This obscure bot popped up on my radar earlier this month. The complete user-agent string is
PRCrawler/Nutch-0.9 (data mining development project; crawler@projectrialto.com)
The description provided in the string contains several clues that this bot is a waste of my bandwidth. First, Nutch is an open source search engine written in Java. ‘Data mining’ is not an exercise to which I am interested in offering my assistance, especially in the form of my server resources. ‘Development’ and ‘project’ are both hints that this crawler is experimental and may do the world no good at all. Here is how the creators of this bot explain its purpose:
Corey,
Project Rialto is a new online security services solution provider that monetizes its infrastructure investment via relevant advertising for its users. We accomplish this in a very unobtrusive and anonymous method. Our bot is crawling in order to understand the contents of web sites our users visit to assist in serving more relevant content.
We are currently in our initial development phases. As Project Rialto approaches its market launch we’ll provide more information about our offering.
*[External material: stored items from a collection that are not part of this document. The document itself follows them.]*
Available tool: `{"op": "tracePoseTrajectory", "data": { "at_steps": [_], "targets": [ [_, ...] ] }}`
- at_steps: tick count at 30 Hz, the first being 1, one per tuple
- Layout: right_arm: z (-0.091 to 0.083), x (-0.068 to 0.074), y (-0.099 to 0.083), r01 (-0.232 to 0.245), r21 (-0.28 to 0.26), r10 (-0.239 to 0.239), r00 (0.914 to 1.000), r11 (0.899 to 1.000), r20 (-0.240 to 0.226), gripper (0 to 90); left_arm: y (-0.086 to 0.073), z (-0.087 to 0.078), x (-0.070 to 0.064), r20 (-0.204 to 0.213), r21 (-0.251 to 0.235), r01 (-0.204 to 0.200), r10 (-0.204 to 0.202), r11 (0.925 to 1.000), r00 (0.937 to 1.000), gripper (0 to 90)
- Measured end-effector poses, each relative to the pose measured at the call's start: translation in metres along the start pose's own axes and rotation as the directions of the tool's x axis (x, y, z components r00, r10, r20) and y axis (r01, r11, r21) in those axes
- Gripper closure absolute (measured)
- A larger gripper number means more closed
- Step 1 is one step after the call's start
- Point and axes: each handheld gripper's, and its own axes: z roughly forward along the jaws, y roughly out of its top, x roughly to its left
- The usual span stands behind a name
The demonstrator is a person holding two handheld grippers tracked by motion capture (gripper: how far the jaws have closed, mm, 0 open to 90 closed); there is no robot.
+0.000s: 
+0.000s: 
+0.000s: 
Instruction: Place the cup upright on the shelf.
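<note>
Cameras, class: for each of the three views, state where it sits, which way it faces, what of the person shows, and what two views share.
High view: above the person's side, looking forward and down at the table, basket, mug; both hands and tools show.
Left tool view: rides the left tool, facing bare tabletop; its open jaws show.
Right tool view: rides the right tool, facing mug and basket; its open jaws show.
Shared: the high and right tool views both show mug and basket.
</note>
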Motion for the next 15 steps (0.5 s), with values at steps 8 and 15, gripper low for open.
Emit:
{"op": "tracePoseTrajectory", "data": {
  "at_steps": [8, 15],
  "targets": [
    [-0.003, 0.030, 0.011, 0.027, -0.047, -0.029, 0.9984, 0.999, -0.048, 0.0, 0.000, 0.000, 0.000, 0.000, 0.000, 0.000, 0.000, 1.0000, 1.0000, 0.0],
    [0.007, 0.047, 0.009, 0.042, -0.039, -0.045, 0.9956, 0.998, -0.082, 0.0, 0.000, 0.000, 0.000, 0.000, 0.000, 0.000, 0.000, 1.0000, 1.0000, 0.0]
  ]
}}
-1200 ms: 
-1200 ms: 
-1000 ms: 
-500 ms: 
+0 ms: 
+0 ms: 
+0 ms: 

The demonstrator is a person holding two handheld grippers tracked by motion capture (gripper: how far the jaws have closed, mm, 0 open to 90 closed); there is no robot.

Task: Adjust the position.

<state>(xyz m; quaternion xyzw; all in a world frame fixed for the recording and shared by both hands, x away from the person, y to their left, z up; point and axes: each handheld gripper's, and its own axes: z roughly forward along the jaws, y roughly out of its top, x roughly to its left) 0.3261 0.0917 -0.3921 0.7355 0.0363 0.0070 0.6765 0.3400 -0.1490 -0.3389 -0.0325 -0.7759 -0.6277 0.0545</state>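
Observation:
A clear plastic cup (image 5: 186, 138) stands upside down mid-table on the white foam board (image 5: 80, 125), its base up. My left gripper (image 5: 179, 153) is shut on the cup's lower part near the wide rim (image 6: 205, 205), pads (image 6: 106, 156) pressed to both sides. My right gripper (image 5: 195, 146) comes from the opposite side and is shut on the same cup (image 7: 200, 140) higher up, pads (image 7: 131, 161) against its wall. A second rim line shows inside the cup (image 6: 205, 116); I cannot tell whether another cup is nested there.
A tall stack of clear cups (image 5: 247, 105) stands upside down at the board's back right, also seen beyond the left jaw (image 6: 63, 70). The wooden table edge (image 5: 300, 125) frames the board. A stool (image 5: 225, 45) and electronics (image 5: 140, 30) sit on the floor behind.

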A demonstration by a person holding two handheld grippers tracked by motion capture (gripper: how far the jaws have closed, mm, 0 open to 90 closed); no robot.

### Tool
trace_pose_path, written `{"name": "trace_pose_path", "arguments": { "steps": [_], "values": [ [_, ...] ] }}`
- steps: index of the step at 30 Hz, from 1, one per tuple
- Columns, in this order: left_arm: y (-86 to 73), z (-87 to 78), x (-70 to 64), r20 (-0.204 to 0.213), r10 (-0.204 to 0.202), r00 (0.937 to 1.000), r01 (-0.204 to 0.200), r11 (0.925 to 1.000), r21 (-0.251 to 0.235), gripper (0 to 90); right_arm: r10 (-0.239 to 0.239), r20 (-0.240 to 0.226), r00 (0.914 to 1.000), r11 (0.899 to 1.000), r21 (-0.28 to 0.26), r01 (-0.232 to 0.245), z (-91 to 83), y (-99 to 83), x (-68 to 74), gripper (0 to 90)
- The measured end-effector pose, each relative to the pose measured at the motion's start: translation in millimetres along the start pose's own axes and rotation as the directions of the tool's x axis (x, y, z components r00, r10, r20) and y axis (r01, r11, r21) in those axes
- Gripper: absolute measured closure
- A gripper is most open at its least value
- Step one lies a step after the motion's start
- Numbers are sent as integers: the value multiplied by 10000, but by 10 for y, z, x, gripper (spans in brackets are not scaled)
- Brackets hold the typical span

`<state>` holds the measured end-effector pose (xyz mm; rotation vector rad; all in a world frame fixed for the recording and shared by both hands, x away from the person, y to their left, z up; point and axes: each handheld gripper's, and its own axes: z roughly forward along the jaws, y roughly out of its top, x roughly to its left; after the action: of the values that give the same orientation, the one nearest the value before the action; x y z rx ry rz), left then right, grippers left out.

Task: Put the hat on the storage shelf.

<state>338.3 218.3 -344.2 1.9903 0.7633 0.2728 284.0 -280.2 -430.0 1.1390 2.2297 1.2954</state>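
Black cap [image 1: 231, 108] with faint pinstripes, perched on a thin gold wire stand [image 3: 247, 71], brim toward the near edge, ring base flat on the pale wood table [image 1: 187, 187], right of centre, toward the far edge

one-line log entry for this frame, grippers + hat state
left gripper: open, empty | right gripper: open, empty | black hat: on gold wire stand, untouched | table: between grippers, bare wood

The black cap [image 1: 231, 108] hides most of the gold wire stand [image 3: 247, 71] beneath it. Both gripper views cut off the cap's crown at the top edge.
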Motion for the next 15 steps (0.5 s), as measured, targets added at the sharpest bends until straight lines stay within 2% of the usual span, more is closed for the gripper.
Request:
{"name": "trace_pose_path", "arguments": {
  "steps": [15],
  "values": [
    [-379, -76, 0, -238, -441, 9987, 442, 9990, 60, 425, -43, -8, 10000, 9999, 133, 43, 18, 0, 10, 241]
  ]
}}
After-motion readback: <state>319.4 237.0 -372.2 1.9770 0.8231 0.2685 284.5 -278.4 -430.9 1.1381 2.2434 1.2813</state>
We hope this addresses your concerns; please let us know if you have any other questions.
Regards,
Kelvin Edmison
Software Architect
Project Rialto
This loosely translates to, “we scraped your site to serve someone advertisements based on its content.” I found traces of this bot in one of my error database tables, so we are certainly seeing evidence of a development phase. IncrediBILL agrees that this bot will do no good for your site, and has compiled an IP address list in his usual “get lost” fashion.
Here is some robots.txt love from me to you that will block the bot user-agent that hit me:
User-agent: PRCrawler/Nutch-0.9 (data mining development project; crawler@projectrialto.com)
Disallow: /
Using robots.txt exclusion only works for bots that behave properly. Bad bots do not care if you do not want them, and the only way to prevent them from crawling your site is to block the IP addresses the bot uses.